Raise Your Credit Score
There are many ways of raising your credit score to enter into your provider’s good books. Some of these include:
- Build your credit file
- Catch up on your past-due accounts
- Limit how often you open new accounts
- Pay down the revolving account balances
- Avoid missing payments
Set Aside a Liquid Capital Source
Always strive to maintain a significant liquid cash amount on hand. The well-capitalized businesses are in a much better position to handle shortfalls in revenues or losses. Most credit card processing companies will perceive the cash reserves as a mitigating factor. The credit card providers want to make sure you have enough cash or assets to cover any potential losses linked to refunds and chargebacks.

Actively Work to Lower Chargebacks
Working to lower chargebacks is a key way of improving your standing with a credit card processor. Normally, if you lower your chargeback rate to less than 1% of your overall transactions, credit card providers will favorably consider you. Once you are under the 1% mark, you are no longer considered accepting high-risk merchant payments.

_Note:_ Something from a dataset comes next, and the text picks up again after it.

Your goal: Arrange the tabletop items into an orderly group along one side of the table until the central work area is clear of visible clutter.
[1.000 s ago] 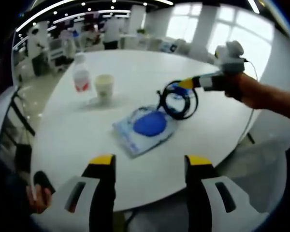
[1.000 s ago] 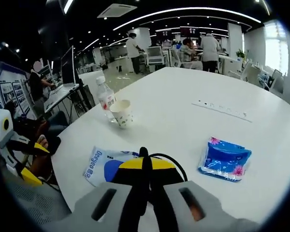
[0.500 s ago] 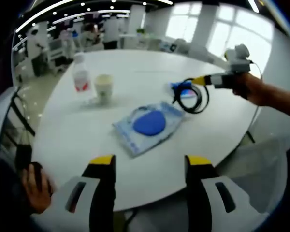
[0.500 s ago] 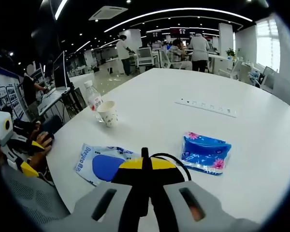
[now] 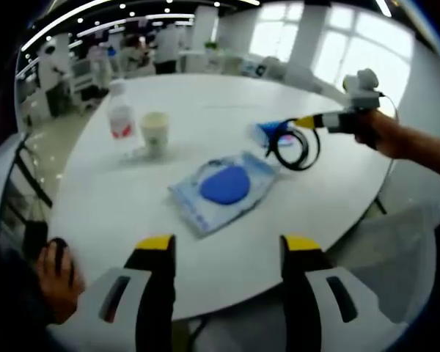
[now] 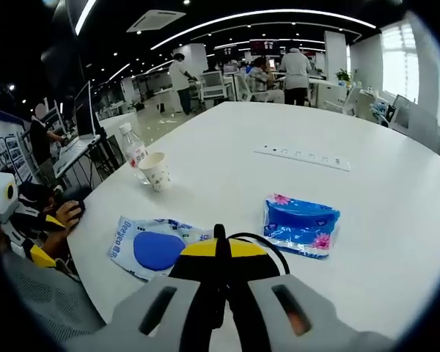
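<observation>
On round white counter [image 6: 367, 220]: glossy blue tissue pack [image 6: 301, 225]; beside it, right claw [image 6: 221, 246] pinching looped black cable [image 5: 293, 147]; left claw [image 5: 227, 246] spread.

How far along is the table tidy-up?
Early. Possibly done: the water bottle and paper cup stand together near one edge. In hand: the right hand-held gripper is shut on a black cable coil, held above the table. Left: the wipes pack and blue tissue pack lie mid-table. The left hand-held gripper is open, holding nothing.
</observation>
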The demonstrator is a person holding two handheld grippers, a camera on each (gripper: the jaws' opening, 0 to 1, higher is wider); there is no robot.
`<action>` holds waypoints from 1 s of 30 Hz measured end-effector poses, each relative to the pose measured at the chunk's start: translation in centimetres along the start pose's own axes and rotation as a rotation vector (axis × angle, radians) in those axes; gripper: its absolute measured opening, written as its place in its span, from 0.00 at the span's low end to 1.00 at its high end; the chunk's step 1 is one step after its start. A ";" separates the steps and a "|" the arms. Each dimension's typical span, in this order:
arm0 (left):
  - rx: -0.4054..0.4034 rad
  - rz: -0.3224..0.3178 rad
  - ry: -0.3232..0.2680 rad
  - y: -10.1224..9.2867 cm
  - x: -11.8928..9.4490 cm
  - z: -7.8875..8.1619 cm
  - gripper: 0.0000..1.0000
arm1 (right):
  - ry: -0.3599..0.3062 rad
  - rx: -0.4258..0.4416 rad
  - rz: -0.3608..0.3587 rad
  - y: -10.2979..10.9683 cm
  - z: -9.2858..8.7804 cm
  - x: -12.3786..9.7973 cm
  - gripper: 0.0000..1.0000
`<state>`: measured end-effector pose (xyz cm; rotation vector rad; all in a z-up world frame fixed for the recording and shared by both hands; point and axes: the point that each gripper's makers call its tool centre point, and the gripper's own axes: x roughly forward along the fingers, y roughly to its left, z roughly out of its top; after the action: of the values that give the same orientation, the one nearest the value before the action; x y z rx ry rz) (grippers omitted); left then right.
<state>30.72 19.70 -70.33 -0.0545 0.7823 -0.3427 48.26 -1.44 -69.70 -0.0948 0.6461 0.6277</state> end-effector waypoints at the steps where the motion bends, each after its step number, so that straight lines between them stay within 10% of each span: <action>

You can always reduce chargebacks by confirming that your merchant name is easily recognizable to clients on their card statements. Additionally, offer a clear refund and return policies on all client communications, such as invoices, receipts, and order forms.
Stay away from gimmicks such as “annual subscriptions” or “lifetime” memberships that start after a brief free-trial period.
How to Choose a High-Risk Credit Card Payment Processor
To avoid risk, shop around and carry out your investigation on high-risk credit card processing providers. Focus on the companies that specialize in your niche and once you come up with a list of potential providers, review their terms and policies thoroughly.
Although the fees imposed will comprise the risk chances of your decision, look for other services provided by the processor. For example, does the provider offer solutions to high-risk merchants like mobile payment and POS terminals? What type of payments will the provider accept?
Another factor to keep in mind is the terms and conditions of the contract.
Never enter into a long-term contract that will keep you locked in at a high rate for a long period. Your business requirements will probably change in the long run, and you might be eligible for better rates.